Monthly Archives: April 2011

A Zima Wo

I recently returned from a five-day retreat led by the African elder, shaman and teacher, Malidoma Some. We spent a lot of our time engaged in ritual work intended to draw us into deeper, spiritual connection to the elements of earth, water and fire.

As part of the earth ritual, we had to dig a hole in the ground, large enough to lie down in. We jokingly referred to these holes as our graves, but truthfully, mine felt more like a womb than a grave. Wow, maybe they are the same thing, womb and grave. Huh. Where was it that I was reading that when you are born here, you die somewhere else and vice versa?

Anyway, we were buried, naked in the womb/grave of mother earth for several hours that night. Actually, the nudity was optional, but you know me. When it was my turn to be buried I plopped my bare behind right on down in the hole. The earth was packed in tight making movement impossible. It was cold and damp, but strangely comforting.

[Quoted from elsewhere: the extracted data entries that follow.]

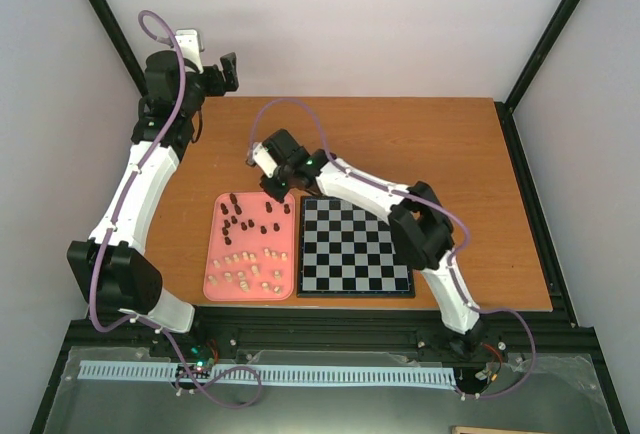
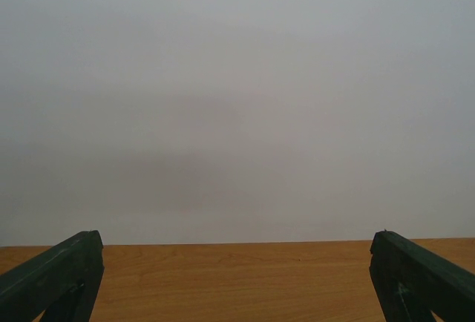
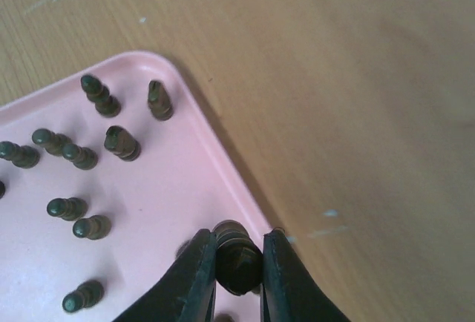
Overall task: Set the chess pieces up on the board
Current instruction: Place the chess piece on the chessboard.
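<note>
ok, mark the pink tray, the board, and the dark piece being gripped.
pink tray [image 3: 167, 181], right wrist view, bare floor.
board [image 1: 345, 249], top external view, central squares.
gripped dark piece [image 3: 237, 263], right wrist view, its rounded body.

The dark chess piece [image 3: 237, 264] is largely hidden between the right gripper's [image 3: 239, 236] fingers [image 3: 194, 281] — its kind cannot be told. The pink tray [image 3: 185, 188] is cut off at left and bottom — the board's [image 1: 345, 251] far right corner is covered by the right arm [image 1: 418, 232].
</note>
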### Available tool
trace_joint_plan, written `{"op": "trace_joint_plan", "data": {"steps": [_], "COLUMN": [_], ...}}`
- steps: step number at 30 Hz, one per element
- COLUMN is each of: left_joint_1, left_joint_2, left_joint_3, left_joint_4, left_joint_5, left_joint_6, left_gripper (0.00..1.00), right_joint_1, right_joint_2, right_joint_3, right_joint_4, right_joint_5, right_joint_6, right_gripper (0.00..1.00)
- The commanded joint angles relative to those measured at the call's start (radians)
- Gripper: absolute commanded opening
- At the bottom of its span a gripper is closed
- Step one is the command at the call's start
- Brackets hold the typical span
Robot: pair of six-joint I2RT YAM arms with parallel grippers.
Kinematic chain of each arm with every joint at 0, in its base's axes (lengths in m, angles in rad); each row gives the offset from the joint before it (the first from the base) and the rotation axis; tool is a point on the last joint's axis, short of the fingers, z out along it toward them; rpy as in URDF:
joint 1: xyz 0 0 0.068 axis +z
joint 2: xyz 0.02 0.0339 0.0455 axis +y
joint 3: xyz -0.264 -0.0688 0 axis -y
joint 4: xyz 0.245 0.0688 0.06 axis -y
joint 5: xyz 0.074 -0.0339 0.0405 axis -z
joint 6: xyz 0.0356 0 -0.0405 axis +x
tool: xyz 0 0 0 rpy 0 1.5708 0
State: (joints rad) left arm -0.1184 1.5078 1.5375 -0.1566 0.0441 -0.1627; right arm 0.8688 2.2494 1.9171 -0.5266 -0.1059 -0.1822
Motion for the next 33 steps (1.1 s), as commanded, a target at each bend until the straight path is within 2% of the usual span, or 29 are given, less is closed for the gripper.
{"op": "trace_joint_plan", "data": {"steps": [1, 6, 15, 25, 33], "left_joint_1": [-0.004, -0.004, -0.003, -0.003, -0.004], "left_joint_2": [-0.024, -0.025, -0.029, -0.032, -0.022], "left_joint_3": [0.002, -0.007, -0.01, -0.017, -0.011], "left_joint_4": [0.025, 0.035, 0.037, 0.043, 0.043], "left_joint_5": [-0.009, 0.004, -0.001, 0.016, 0.031], "left_joint_6": [0.017, 0.009, 0.01, 0.003, -0.004], "left_gripper": [1.0, 1.0, 1.0, 1.0, 1.0], "right_joint_1": [-0.013, -0.063, -0.085, -0.085, -0.085], "right_joint_2": [-0.164, -0.326, -0.633, -0.966, -1.032], "right_joint_3": [-0.103, -0.329, -0.647, -0.918, -1.058], "right_joint_4": [0.105, 0.241, 0.115, -0.083, -0.182], "right_joint_5": [0.144, 0.251, 0.531, 0.515, 0.492], "right_joint_6": [0.028, 0.11, 0.259, 0.485, 0.645], "right_gripper": [0.03, 0.03, 0.03, 0.04, 0.03]}}
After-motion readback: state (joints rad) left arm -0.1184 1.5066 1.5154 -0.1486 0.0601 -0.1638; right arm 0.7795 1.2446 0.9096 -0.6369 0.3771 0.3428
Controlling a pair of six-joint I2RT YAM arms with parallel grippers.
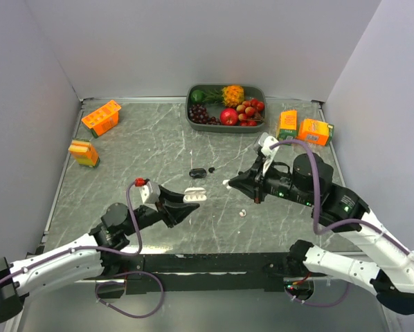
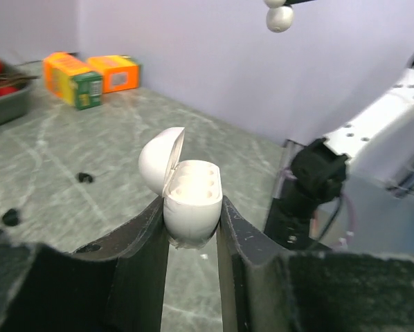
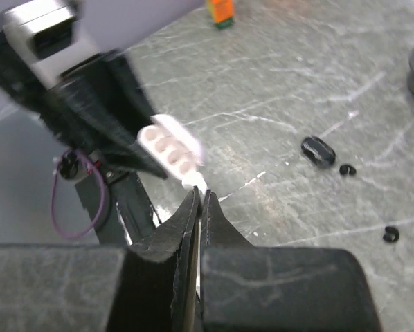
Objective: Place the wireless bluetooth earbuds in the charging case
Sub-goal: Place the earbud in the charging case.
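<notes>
My left gripper [image 1: 191,198] is shut on an open white charging case [image 1: 195,196], held above the table with its lid [image 2: 158,162] tipped back and its sockets [image 2: 193,183] facing up. My right gripper [image 1: 228,184] is shut on a white earbud [image 3: 195,182], just to the right of the case and apart from it. That bud also shows in the left wrist view [image 2: 280,18], above the case. A second white earbud [image 1: 242,213] lies on the table. A black case [image 1: 197,172] and a black earbud [image 1: 211,169] lie behind the grippers.
A grey tray [image 1: 261,92] of fruit stands at the back. Orange boxes sit at the left [image 1: 100,117] [image 1: 84,152] and at the right [image 1: 287,124] [image 1: 315,131]. White walls close in the table on three sides.
</notes>
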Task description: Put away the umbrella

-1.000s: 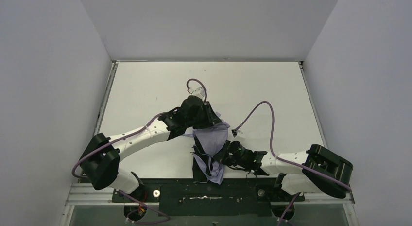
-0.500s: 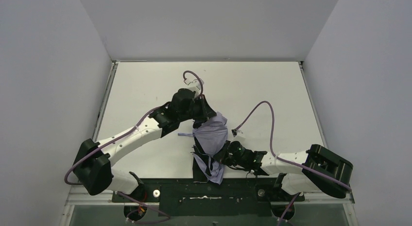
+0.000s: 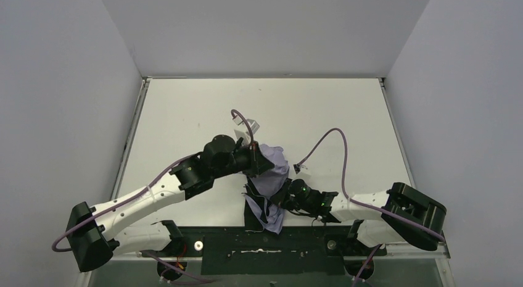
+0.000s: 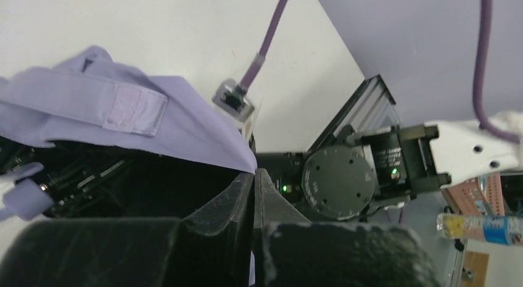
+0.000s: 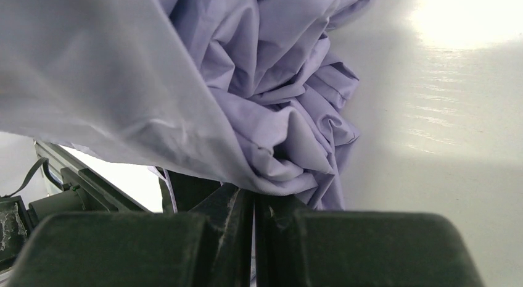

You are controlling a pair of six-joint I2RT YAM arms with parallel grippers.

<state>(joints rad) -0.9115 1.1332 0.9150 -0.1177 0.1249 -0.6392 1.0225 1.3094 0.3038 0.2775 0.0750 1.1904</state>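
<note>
The umbrella (image 3: pixel 272 171) is a crumpled bundle of pale lavender fabric with thin black ribs, lying at the middle of the table near the front edge. My left gripper (image 3: pixel 261 165) sits at its upper left and is shut on an edge of the fabric. In the left wrist view that fabric (image 4: pixel 185 129), with its fastening strap (image 4: pixel 132 108), runs down into the gripper (image 4: pixel 254 173). My right gripper (image 3: pixel 279 197) is shut on the bundle's right side. In the right wrist view the folds (image 5: pixel 265 83) bunch right at the gripper (image 5: pixel 254 194). The handle is hidden.
A purple cable (image 3: pixel 338 142) loops up from the right arm over the white table (image 3: pixel 351 108). Its connector (image 4: pixel 233 99) hangs close to the fabric. The right arm's round joint (image 4: pixel 338 182) is just beyond my left fingers. A black base plate (image 3: pixel 265 241) borders the front edge.
My left gripper has shut on the fabric edge and swung back toward the near side, drawing the fabric over the bundle. The right gripper has stayed put, still shut.
</note>
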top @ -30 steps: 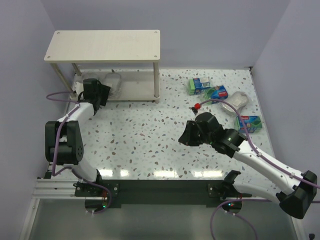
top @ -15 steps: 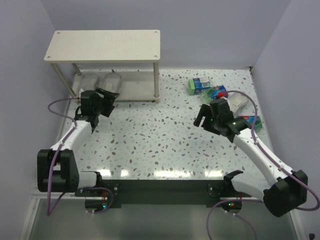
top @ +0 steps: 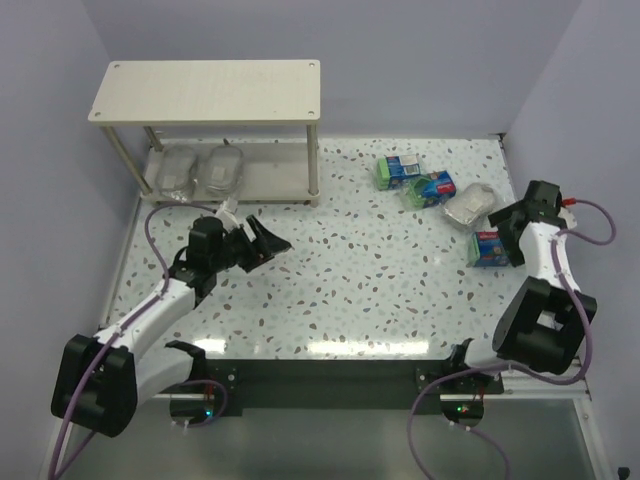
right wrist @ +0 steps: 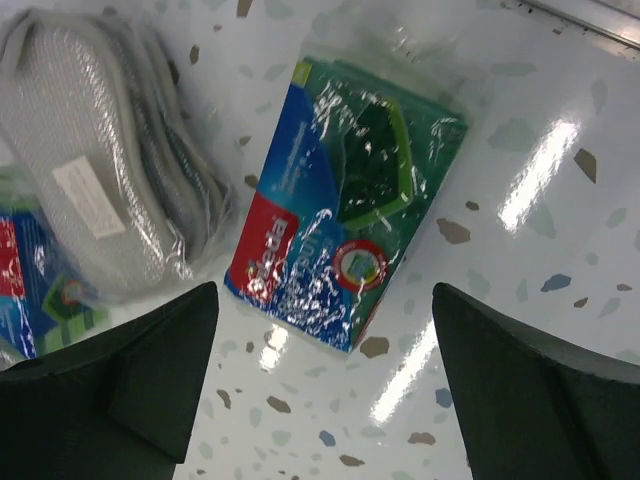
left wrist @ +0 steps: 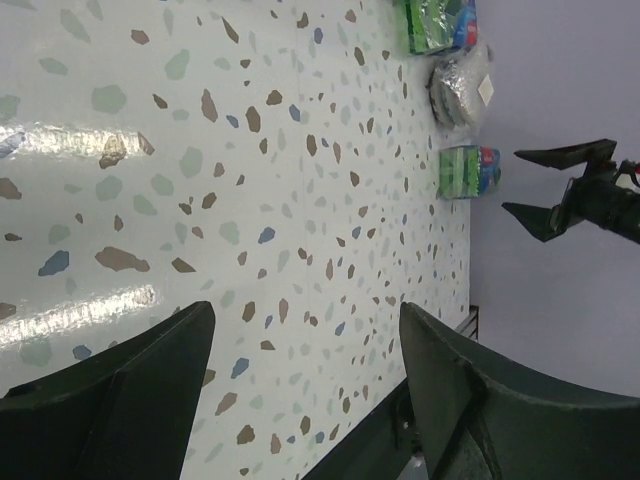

I felt embraced by an old friend, a friend that I was intimate with as a child. I looked up at the stars. I surrendered. I rested the deep rest of an empty mind. A few bugs were very curious about the presence of this new flesh. They tickled my armpits. I mentally, politely asked them not to go in certain places and they agreed. Some people had a harder time with the bugs. Some people screamed in the night.

We were told in preparation for the ritual that the earth would scan us like an MRI. It knew us, knew what we came here with, and would tell anything that did not belong to us by nature to GET OUT! I accepted all this. I have been talking to the earth for a long time.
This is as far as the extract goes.